● **The problem**
Take the data below and write it out exactly, except for the pictures.

☆ ☆ ☆ ☆

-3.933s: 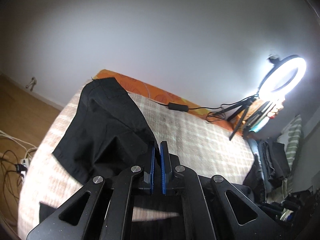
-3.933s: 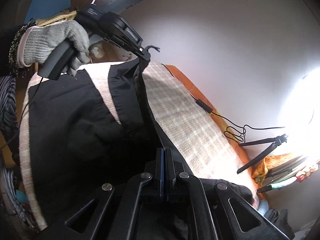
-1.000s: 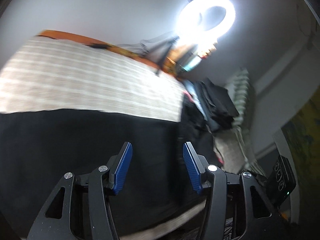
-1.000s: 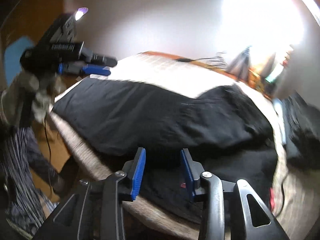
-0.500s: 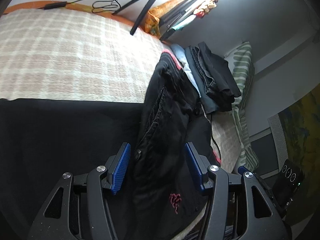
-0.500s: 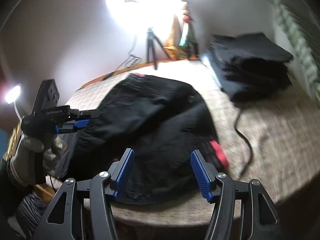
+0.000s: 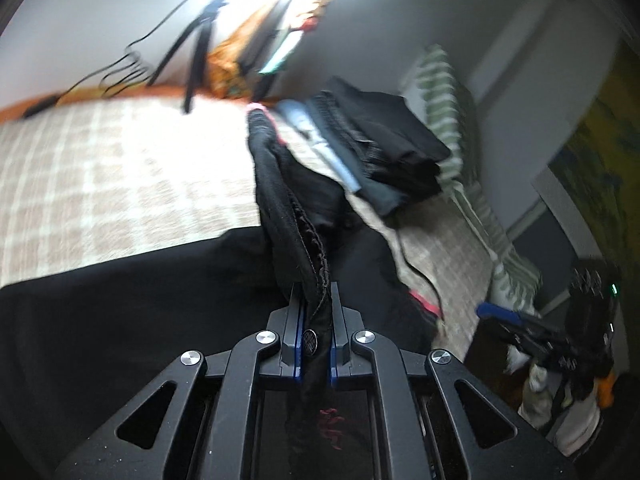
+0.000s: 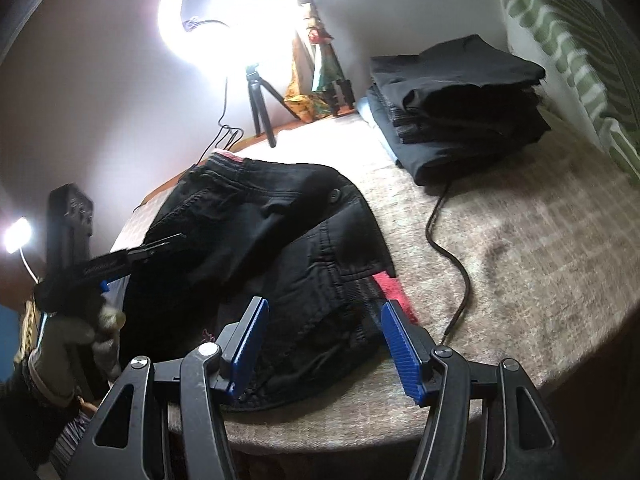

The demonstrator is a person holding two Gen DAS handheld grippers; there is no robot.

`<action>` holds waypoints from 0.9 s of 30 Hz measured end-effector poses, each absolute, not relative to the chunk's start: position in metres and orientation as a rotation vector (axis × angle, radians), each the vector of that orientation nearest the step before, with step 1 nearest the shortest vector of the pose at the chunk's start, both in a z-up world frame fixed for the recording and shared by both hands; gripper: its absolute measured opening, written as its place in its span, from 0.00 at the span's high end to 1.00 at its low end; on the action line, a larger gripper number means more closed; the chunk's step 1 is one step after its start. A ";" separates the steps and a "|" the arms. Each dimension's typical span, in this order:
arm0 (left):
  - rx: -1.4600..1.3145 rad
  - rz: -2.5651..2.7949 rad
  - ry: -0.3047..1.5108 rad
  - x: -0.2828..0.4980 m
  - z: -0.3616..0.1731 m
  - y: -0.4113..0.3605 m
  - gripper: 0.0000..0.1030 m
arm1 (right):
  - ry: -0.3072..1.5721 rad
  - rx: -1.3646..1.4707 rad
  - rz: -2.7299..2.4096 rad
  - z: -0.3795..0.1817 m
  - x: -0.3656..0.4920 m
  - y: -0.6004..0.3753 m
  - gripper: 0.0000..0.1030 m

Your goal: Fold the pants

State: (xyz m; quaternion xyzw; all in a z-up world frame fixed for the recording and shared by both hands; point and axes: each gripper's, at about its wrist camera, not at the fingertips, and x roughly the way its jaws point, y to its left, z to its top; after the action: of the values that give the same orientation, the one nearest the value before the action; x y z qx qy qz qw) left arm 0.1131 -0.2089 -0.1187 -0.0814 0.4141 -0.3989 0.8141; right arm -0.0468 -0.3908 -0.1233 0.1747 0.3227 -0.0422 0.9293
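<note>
Black pants (image 8: 276, 240) lie crumpled on the checked bed cover, waist end with a metal button toward the near edge; they also fill the lower left wrist view (image 7: 132, 304). My left gripper (image 7: 314, 308) is shut on the pants' waistband edge, with the button between the blue pads. It also shows at the left of the right wrist view (image 8: 160, 246), pinching the fabric. My right gripper (image 8: 324, 340) is open and empty, its blue pads (image 8: 402, 350) hovering over the waist near the red lining (image 8: 390, 286).
A stack of folded dark clothes (image 8: 456, 100) sits at the back right by a green striped pillow (image 8: 568, 56). A ring light on a tripod (image 8: 224, 20) stands at the back. A black cable (image 8: 448, 248) runs across the bed cover (image 8: 540, 248).
My left gripper has shut on the pants' waistband; half a second ago it was open above it. My right gripper has moved closer to the waist and stays open.
</note>
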 end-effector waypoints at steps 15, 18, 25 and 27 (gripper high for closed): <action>0.096 -1.010 0.889 0.056 -0.141 -0.272 0.93 | 0.675 0.687 -0.157 -0.154 -0.055 -0.452 0.40; 0.114 -1.009 0.904 0.055 -0.152 -0.273 0.93 | 0.643 0.722 -0.123 -0.152 -0.057 -0.455 0.40; 0.170 -1.012 0.877 0.047 -0.152 -0.276 0.93 | 0.611 0.792 0.024 -0.149 -0.042 -0.455 0.40; 0.186 -1.013 0.879 0.044 -0.154 -0.277 0.93 | 0.615 0.801 0.052 -0.149 -0.032 -0.455 0.40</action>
State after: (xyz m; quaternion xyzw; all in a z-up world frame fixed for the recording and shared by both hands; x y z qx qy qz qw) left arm 0.0444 -0.2770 -0.1544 0.0860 0.4067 -0.4685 0.7795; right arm -0.0319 -0.4551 -0.1487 0.3837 0.2945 0.0247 0.8749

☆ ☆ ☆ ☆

● **Result**
-3.933s: 
-3.933s: 
-1.000s: 
-1.000s: 
-0.500s: 
-0.500s: 
+0.000s: 
+0.000s: 

The demonstrator is a person holding two Gen DAS handheld grippers; there is no robot.

`<action>` holds waypoints from 0.9 s of 30 Hz measured end-effector poses, each absolute, not relative to the chunk's start: position in metres and orientation as a rotation vector (axis × angle, radians), each the vector of that orientation nearest the step before, with step 1 nearest the shortest vector of the pose at the chunk's start, both in a z-up world frame fixed for the recording and shared by both hands; gripper: its absolute measured opening, written as its place in its span, from 0.00 at the span's high end to 1.00 at its low end; on the action line, a larger gripper number means more closed; the chunk's step 1 is one step after its start. A ";" separates the steps and a "|" the arms. Each dimension's typical span, in this order:
arm0 (left):
  - rx: -1.4600..1.3145 rad
  - rz: -2.5651..2.7949 rad
  - ry: -0.3047..1.5108 rad
  - x: -0.2828..0.4980 m
  - z: -0.3616..0.1731 m
  - y: -0.4113..0.3605 m
  - gripper: 0.0000..0.1030 m
arm1 (right):
  - ry: -0.3072..1.5721 rad
  - rx: -1.3646..1.4707 rad
  - rz: -2.7299..2.4096 rad
  - z: -0.3795..0.1817 m
  - x: -0.3656..0.4920 m
  - y: -0.6004..0.3753 m
  - gripper: 0.0000..0.1030 m

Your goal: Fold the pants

State: (xyz m; quaternion xyzw; all in a z-up world frame fixed for the recording and shared by both hands; point and axes: each gripper's, at about its wrist camera, not at the fingertips, and x roughly the way its jaws point, y to its left, z to its top; after the action: of the values that give the same orientation, the one nearest the value before the action; x y z qx qy qz qw) left arm 0.1131 -0.2089 -0.1187 -0.0814 0.4141 -0.3989 0.8141; right arm -0.0468 -0.3908 -0.1233 0.1747 0.3227 -0.0422 0.9293
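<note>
Black pants (image 8: 276, 240) lie crumpled on the checked bed cover, waist end with a metal button toward the near edge; they also fill the lower left wrist view (image 7: 132, 304). My left gripper (image 7: 314, 308) is shut on the pants' waistband edge, with the button between the blue pads. It also shows at the left of the right wrist view (image 8: 160, 246), pinching the fabric. My right gripper (image 8: 324, 340) is open and empty, its blue pads (image 8: 402, 350) hovering over the waist near the red lining (image 8: 390, 286).
A stack of folded dark clothes (image 8: 456, 100) sits at the back right by a green striped pillow (image 8: 568, 56). A ring light on a tripod (image 8: 224, 20) stands at the back. A black cable (image 8: 448, 248) runs across the bed cover (image 8: 540, 248).
My left gripper has shut on the pants' waistband; half a second ago it was open above it. My right gripper has moved closer to the waist and stays open.
</note>
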 end-effector waypoints at steps 15, 18, 25 and 27 (gripper high for closed): <action>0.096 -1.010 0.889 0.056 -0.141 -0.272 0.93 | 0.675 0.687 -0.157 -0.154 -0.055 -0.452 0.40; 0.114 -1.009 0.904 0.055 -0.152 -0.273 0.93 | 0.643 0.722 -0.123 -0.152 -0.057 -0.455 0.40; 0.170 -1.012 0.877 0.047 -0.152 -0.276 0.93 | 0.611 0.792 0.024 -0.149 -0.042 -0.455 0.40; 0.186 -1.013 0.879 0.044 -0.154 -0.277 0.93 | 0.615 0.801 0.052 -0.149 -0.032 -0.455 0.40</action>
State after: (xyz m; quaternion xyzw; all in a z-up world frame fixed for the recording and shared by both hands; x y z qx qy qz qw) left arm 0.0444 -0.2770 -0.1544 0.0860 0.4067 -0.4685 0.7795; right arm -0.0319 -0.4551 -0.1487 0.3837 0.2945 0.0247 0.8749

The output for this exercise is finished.